Free MIT Course: Performance Engineering of Software Systems

pclmulqdq · 2024-01-11T01:54:07.000000Z

As an engineer who has spent a lot of time on performance engineering, I have to say that this course has a lot of the "cool" parts of the job, but not a lot of the actual nuts and bolts of it. Practical performance engineering is primarily about measuring things.

In large software systems it's not obvious at all where your hotspots actually are and what you actually should do to take care of them. Further, once you do an optimization, you need to be able to make the right measurements to prove that your optimization actually worked. A lot of optimization also involves parameter tuning (eg how many threads to do what), and that is incredibly dependent on having good measurements.

Once you know what to do, the actual optimizations you need to do - even assembly-level tricks - are usually somewhat straightforward in comparison to the measurements you do to get there. If you don't do the measuring, you are going to end up doing a lot of high-effort, low-return work.

explaininjs · 2024-01-11T03:42:39.000000Z

I really don’t know where this mis conception keeps coming from. The course very explicitly makes clear the need for profiling and instrumentation, and the lab write ups require breaking down the impact of each change you made. But that’s all trivial compared to the main content of the class, it can be taught in a single lecture (+ hands on guiding in recitations/homework). After that is where the “ok X specific section is slow, now what?” comes in.

pclmulqdq · 2024-01-11T15:00:56.000000Z

The mistake in your comment - and probably the course - is the assumption that the measurement, which you limit to only profiling and a vague notion of "instrumentation" (which I assume usually means "reading the performance counters"), is the easy part of performance engineering. Actual performance engineering is rarely as simple as "this huge section of code is slow and hot and hasn't been hyper-optimized yet, let me hyper-optimize it." I have done projects like that in real systems, but they are few and far between compared to projects that involve a lot more measurement and a lot less assembly-level code. Usually, performance engineering either means (1) finding someone doing some O(n^2) shit and diplomatically telling them that they were stupid or (2) finding a relatively subtle and diffuse source of slowness in your system and making equally subtle changes that speed things up significantly.
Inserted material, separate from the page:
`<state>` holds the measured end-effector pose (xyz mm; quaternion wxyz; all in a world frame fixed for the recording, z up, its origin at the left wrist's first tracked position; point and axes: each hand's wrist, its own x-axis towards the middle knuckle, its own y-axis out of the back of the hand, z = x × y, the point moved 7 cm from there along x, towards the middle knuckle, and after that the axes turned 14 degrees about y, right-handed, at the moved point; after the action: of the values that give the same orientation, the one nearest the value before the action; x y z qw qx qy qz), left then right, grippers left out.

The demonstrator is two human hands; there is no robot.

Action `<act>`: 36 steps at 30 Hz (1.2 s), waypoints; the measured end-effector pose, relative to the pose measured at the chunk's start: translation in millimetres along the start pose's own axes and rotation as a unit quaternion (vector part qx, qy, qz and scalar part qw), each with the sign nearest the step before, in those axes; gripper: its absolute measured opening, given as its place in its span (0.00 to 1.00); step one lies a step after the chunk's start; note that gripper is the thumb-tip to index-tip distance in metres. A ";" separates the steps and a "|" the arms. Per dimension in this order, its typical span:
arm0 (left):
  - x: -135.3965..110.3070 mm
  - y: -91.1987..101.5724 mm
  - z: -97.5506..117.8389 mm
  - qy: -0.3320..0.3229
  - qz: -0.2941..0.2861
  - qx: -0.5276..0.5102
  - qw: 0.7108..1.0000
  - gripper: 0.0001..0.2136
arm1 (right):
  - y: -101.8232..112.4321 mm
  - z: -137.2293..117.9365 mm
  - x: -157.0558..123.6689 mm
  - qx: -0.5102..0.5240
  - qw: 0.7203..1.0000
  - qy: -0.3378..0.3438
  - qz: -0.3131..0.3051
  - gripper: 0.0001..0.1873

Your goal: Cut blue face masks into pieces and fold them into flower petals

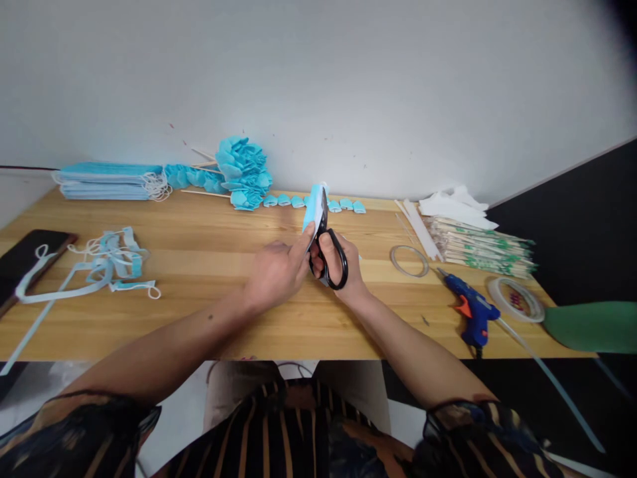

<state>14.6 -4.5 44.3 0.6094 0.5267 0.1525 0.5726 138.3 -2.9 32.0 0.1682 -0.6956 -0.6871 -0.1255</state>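
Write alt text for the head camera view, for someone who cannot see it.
Above a wooden table, a person's right hand holds black scissors against a blue-and-white piece in the left hand. A stack of masks and blue flowers lie toward the wall at left; a blue glue gun lies at right.

Mask stack (109,181) back left on the table (323,335), flowers (243,167) beyond its right end, scissors (324,216) central, glue gun (474,307) right (sticks (485,247) behind)
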 end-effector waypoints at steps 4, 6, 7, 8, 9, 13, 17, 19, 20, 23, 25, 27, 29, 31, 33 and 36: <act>0.2 -1.2 -1.4 0.011 -0.002 -0.019 1.000 0.24 | -0.2 -0.1 0.5 0.000 1.000 -0.008 -0.002 0.30; 0.7 -2.5 -3.2 0.020 -0.007 -0.027 0.999 0.24 | 0.0 -0.1 0.7 0.000 1.000 -0.008 -0.002 0.30; 1.1 -3.1 -4.3 0.023 -0.009 -0.031 0.999 0.24 | 0.3 0.0 0.7 -0.001 1.000 -0.007 -0.002 0.30; 1.6 -3.3 -5.6 0.027 -0.012 -0.036 0.999 0.25 | 0.9 0.0 0.7 -0.002 1.000 -0.005 0.000 0.30; 2.2 -3.4 -7.0 0.030 -0.014 -0.042 0.999 0.24 | 1.4 0.4 0.7 -0.003 1.000 -0.004 0.002 0.30; 5.6 -1.5 -13.3 0.040 -0.019 -0.070 0.997 0.23 | 3.3 4.1 1.1 0.006 1.000 -0.003 0.007 0.29; 11.3 1.8 -21.8 0.061 -0.018 -0.078 0.995 0.23 | 5.7 7.5 2.6 0.029 0.999 0.000 0.021 0.27; 15.3 4.5 -28.4 0.080 -0.012 -0.084 0.993 0.23 | 5.2 8.9 2.7 0.034 0.999 -0.004 0.015 0.27; 17.5 6.2 -32.2 0.091 -0.006 -0.086 0.992 0.24 | 4.8 9.5 2.5 0.036 0.999 -0.008 0.013 0.28; 23.8 13.0 -43.6 0.117 0.023 -0.093 0.989 0.25 | 2.8 10.6 1.3 0.044 0.999 -0.023 0.005 0.33; 27.1 19.1 -49.8 0.127 0.050 -0.099 0.986 0.23 | 1.1 10.2 0.6 0.051 0.998 -0.031 0.000 0.35; 29.7 24.1 -53.6 0.130 0.067 -0.098 0.984 0.20 | -0.1 9.3 0.3 0.056 0.998 -0.040 -0.003 0.37; 32.0 26.0 -55.1 0.127 0.062 -0.083 0.986 0.17 | -0.8 7.6 0.3 0.057 0.997 -0.049 -0.006 0.37; 34.1 25.3 -55.7 0.118 0.045 -0.068 0.990 0.15 | -1.6 6.0 0.4 0.059 0.997 -0.058 -0.010 0.38; 36.1 23.7 -57.3 0.109 0.030 -0.069 0.991 0.16 | -2.9 5.9 0.5 0.061 0.996 -0.067 -0.017 0.39; 39.5 21.0 -62.6 0.100 0.018 -0.098 0.990 0.17 | -4.3 8.6 2.6 0.068 0.994 -0.077 -0.035 0.40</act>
<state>-34.3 54.2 53.0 0.6293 0.4075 0.1459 0.6455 133.6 3.0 25.5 0.1568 -0.6655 -0.7291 -0.0304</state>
See the following paper for an example of real life performance engineering, where the engineers involved slowed down their own code to create a significant improvement in general application performance: https://www.usenix.org/system/files/osdi21-hunter.pdf

As another example, performance engineering in trading systems often involves figuring out how to do non-invasive measurement of events that cause systemic tail latency so you can find the bottlenecks and slow parts. If you do the hamfisted things that most engineers think of ("let me chuck performance counter checks everywhere"), you will prevent your system from making money and often destroy the usable signal.

explaininjs · 2024-01-12T18:51:34.000000Z

Both 1 and 2 are solved by profiling. The course involves assembly because it’s taught in C, but the core concepts apply to any language - the particular language is just an implementation detail you (and several others) are getting needlessly hung up on.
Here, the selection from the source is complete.